> [Work request] Only the lines from the start of the data through the one containing "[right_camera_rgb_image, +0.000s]" belong in your answer; return them exactly.

> [Collection entries]
···

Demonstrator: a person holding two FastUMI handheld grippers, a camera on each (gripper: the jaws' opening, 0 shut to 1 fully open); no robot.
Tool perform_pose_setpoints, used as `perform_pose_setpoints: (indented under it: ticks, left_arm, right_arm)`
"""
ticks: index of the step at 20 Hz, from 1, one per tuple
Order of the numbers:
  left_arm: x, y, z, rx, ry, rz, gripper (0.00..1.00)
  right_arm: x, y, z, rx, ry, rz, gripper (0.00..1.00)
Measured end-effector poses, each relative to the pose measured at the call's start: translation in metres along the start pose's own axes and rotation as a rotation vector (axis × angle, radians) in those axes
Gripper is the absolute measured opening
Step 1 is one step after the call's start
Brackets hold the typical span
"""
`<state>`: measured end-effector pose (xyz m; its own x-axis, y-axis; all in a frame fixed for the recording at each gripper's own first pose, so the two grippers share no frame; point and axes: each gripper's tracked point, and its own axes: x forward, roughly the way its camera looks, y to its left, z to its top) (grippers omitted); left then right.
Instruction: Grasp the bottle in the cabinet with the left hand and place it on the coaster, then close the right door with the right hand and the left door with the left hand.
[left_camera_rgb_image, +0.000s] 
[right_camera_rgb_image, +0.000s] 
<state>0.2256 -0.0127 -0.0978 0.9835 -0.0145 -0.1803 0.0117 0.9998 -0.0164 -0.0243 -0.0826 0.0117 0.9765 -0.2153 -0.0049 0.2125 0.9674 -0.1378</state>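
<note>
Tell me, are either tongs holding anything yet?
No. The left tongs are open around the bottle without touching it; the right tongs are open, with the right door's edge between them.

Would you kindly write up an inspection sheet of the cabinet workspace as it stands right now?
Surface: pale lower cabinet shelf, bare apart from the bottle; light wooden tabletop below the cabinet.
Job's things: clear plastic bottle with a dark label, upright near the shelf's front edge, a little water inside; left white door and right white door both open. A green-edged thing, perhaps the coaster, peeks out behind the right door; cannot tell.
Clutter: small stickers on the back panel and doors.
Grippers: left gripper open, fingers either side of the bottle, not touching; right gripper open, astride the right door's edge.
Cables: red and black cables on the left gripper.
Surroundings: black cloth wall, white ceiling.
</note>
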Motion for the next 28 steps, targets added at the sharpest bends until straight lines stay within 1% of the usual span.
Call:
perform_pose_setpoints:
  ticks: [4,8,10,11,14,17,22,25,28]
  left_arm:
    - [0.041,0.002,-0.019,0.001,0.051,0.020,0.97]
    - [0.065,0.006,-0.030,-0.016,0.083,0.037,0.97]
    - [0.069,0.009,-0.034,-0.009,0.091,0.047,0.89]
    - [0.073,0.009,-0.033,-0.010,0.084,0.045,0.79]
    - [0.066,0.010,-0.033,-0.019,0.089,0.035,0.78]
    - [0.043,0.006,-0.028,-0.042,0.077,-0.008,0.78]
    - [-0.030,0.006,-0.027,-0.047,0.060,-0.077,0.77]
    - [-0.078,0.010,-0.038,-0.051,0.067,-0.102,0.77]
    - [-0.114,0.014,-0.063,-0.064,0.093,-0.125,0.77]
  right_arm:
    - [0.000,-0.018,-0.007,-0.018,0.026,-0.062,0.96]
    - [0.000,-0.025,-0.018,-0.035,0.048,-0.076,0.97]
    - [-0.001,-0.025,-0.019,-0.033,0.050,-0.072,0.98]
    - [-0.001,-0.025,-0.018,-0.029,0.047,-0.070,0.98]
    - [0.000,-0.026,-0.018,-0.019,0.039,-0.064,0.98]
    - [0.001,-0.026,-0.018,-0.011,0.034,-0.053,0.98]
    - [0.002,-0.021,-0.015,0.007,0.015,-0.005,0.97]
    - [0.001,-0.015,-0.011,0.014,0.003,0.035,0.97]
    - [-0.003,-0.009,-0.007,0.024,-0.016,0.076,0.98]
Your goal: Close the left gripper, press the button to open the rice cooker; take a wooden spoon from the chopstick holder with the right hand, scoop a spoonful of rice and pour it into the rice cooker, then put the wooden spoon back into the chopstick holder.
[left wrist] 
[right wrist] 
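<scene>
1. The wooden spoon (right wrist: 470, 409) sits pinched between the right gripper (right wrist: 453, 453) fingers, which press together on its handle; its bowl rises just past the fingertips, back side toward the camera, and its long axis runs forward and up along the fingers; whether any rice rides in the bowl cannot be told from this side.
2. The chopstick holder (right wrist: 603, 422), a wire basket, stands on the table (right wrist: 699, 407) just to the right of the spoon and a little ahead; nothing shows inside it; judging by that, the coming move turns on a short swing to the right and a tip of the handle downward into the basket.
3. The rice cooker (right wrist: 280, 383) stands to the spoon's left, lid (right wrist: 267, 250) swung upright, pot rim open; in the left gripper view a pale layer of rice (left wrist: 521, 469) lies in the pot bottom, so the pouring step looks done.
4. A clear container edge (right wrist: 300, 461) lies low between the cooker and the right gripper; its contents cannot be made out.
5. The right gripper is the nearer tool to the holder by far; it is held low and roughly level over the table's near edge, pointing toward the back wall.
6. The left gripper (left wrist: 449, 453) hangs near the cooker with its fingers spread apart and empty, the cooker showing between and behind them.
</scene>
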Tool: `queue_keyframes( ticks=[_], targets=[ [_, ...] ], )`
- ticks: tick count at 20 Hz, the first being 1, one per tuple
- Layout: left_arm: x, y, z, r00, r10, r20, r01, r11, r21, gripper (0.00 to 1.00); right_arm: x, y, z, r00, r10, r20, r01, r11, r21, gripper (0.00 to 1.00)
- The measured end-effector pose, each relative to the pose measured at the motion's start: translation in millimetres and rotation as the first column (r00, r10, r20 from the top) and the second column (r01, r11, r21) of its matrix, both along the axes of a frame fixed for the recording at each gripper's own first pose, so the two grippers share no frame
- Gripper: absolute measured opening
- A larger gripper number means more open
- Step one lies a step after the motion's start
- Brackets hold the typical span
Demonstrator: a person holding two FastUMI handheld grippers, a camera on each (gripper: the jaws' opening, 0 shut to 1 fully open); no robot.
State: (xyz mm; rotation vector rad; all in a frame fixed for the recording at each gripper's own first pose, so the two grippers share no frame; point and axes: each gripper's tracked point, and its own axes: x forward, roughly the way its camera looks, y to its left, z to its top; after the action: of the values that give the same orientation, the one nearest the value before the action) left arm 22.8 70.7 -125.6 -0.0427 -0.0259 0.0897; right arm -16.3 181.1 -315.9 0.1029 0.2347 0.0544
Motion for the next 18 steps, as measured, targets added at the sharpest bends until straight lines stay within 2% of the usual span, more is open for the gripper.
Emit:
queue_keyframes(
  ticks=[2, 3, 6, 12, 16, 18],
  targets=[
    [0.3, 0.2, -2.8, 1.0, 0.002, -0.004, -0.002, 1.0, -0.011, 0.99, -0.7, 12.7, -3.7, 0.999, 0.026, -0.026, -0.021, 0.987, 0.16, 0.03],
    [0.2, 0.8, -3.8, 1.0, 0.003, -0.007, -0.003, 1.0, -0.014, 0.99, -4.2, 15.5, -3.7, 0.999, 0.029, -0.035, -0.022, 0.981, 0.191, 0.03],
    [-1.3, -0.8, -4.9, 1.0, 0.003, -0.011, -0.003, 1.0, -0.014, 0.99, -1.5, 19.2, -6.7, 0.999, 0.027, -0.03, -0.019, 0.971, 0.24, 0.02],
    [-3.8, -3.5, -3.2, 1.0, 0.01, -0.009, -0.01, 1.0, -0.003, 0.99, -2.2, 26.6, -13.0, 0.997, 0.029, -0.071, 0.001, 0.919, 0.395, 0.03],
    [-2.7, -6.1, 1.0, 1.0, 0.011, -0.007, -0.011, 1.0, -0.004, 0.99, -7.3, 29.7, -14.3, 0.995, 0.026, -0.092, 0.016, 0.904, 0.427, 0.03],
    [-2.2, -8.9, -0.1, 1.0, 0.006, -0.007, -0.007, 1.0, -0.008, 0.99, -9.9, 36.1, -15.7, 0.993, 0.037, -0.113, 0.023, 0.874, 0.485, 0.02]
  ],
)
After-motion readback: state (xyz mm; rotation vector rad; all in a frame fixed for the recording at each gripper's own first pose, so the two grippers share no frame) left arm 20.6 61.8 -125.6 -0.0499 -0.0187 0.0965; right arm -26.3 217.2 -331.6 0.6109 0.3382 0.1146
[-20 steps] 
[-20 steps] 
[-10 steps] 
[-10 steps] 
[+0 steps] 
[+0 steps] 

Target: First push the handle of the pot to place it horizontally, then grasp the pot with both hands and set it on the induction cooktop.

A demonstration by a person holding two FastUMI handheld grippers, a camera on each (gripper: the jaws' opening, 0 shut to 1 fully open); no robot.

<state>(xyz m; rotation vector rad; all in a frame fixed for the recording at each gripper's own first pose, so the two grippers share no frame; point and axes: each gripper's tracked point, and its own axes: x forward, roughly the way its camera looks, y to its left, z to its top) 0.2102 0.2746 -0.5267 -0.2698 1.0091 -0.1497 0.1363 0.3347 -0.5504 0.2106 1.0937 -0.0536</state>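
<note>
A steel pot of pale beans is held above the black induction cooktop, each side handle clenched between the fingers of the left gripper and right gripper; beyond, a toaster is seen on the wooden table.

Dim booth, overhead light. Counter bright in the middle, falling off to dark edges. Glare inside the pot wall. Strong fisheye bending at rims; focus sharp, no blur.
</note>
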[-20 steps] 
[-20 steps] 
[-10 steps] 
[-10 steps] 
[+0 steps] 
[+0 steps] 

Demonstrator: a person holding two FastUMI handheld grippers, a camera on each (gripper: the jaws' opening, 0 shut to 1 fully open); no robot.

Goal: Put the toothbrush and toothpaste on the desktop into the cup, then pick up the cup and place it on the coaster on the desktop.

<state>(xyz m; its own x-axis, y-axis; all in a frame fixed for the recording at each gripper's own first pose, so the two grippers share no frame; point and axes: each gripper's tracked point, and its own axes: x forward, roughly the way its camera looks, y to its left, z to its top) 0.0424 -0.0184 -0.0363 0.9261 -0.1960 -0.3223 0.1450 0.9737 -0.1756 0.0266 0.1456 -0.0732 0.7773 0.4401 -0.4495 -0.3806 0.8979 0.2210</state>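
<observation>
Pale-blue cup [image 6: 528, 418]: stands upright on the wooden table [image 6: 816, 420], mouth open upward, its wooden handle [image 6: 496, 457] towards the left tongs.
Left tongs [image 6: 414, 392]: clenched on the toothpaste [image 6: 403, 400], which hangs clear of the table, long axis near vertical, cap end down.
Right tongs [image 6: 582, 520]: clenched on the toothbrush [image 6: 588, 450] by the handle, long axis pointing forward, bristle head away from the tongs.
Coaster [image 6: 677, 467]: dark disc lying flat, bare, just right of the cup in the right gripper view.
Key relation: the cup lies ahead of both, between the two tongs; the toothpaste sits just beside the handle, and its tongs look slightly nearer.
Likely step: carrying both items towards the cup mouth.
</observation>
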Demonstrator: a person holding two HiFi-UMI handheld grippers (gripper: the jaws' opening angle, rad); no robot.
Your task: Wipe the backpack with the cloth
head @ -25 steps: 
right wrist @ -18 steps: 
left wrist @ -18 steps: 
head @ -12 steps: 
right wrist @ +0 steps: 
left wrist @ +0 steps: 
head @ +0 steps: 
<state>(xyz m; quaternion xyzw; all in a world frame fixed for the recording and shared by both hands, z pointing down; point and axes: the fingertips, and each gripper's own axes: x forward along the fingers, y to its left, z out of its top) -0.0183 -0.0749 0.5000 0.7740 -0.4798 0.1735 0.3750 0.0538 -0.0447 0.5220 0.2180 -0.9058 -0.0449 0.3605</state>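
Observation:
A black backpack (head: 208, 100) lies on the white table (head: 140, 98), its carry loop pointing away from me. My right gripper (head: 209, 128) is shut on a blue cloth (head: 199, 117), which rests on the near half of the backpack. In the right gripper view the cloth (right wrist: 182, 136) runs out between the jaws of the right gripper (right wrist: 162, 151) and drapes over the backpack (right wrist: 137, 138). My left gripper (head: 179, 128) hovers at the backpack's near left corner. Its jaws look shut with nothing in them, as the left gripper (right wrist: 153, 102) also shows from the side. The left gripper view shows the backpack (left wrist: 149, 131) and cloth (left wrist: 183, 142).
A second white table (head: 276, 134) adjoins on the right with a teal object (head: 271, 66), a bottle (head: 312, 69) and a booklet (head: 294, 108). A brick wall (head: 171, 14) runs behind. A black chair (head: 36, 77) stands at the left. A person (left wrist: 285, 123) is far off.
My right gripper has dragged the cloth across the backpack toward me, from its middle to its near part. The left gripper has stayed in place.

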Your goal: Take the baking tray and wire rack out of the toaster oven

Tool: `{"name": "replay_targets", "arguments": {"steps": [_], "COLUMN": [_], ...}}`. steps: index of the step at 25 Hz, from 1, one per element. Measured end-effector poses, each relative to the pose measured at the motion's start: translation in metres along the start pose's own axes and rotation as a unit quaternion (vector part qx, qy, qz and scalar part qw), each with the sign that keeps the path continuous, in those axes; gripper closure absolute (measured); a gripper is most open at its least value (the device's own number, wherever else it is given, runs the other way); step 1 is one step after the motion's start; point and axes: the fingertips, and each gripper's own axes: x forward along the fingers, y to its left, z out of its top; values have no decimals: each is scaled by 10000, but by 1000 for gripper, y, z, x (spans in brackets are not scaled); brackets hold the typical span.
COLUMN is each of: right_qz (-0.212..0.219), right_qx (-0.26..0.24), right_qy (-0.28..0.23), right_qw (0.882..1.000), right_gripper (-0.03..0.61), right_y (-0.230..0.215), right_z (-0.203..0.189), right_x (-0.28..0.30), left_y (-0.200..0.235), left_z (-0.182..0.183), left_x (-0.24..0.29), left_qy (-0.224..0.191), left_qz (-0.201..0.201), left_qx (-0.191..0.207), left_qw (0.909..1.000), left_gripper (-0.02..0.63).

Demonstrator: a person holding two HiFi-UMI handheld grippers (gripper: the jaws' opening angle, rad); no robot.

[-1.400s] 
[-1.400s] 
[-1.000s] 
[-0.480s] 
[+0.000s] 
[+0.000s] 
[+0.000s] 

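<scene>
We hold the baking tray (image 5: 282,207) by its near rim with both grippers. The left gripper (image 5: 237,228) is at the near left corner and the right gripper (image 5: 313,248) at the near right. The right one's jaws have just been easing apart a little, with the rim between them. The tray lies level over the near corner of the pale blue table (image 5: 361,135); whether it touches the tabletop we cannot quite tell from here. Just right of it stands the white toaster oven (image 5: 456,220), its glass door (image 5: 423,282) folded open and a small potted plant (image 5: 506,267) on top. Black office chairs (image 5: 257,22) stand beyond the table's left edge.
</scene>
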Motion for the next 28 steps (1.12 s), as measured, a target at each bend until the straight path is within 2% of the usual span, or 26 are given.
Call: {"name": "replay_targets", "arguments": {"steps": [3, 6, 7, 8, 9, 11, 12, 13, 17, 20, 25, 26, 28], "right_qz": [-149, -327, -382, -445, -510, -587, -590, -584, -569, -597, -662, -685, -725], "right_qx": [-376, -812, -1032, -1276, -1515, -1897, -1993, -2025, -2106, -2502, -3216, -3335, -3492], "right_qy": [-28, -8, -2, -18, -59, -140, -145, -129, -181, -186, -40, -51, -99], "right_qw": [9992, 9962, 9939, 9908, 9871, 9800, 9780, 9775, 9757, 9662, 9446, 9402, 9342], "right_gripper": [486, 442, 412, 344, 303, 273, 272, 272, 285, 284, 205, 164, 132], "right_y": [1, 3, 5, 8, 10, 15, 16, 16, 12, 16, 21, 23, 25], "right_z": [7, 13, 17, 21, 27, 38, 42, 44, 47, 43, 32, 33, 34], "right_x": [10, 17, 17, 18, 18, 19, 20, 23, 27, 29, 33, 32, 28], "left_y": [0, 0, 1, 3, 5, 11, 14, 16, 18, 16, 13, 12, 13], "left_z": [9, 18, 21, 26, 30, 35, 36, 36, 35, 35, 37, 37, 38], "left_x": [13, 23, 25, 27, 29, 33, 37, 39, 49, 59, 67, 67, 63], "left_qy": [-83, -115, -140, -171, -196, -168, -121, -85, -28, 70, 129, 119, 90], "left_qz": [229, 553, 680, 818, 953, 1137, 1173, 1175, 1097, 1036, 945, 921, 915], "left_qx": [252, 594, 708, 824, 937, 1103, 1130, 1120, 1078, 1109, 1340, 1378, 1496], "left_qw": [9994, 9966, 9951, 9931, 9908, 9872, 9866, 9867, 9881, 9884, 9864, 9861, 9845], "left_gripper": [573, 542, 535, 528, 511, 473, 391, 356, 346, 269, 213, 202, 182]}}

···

> [Answer to this exercise]
Demonstrator: a person holding two FastUMI handheld grippers, a camera on each (gripper: the jaws' opening, 0 shut to 1 fully open); no robot.
Tool perform_pose_setpoints, used as `perform_pose_setpoints: (indented under it: ticks, left_arm, right_arm)`
"""
ticks: index of the step at 20 Hz, from 1, one per tuple
Order of the numbers:
  left_arm: x, y, z, rx, ry, rz, gripper (0.00..1.00)
  right_arm: x, y, z, rx, ry, rz, gripper (0.00..1.00)
Measured end-effector poses, each relative to the pose measured at the call's start: translation in metres along the start pose's own axes and rotation as a rotation vector (axis × angle, radians) in those axes
Gripper is the absolute measured opening
Step 1 is one step after the call's start
Brackets hold the typical span
"""
`<state>`: measured end-effector pose (xyz m; its own x-axis, y-axis; all in a frame fixed for the recording at each gripper's own first pose, so the two grippers share no frame; point and axes: each gripper's tracked point, and its own axes: x forward, roughly the way its camera looks, y to its left, z to its top) (grippers omitted); left then right.
Instruction: Grasp the bottle in the cabinet with the left hand and place it on the coaster, then close the right door with the right hand and the left door with the left hand.
[left_camera_rgb_image, +0.000s] 
[right_camera_rgb_image, +0.000s] 

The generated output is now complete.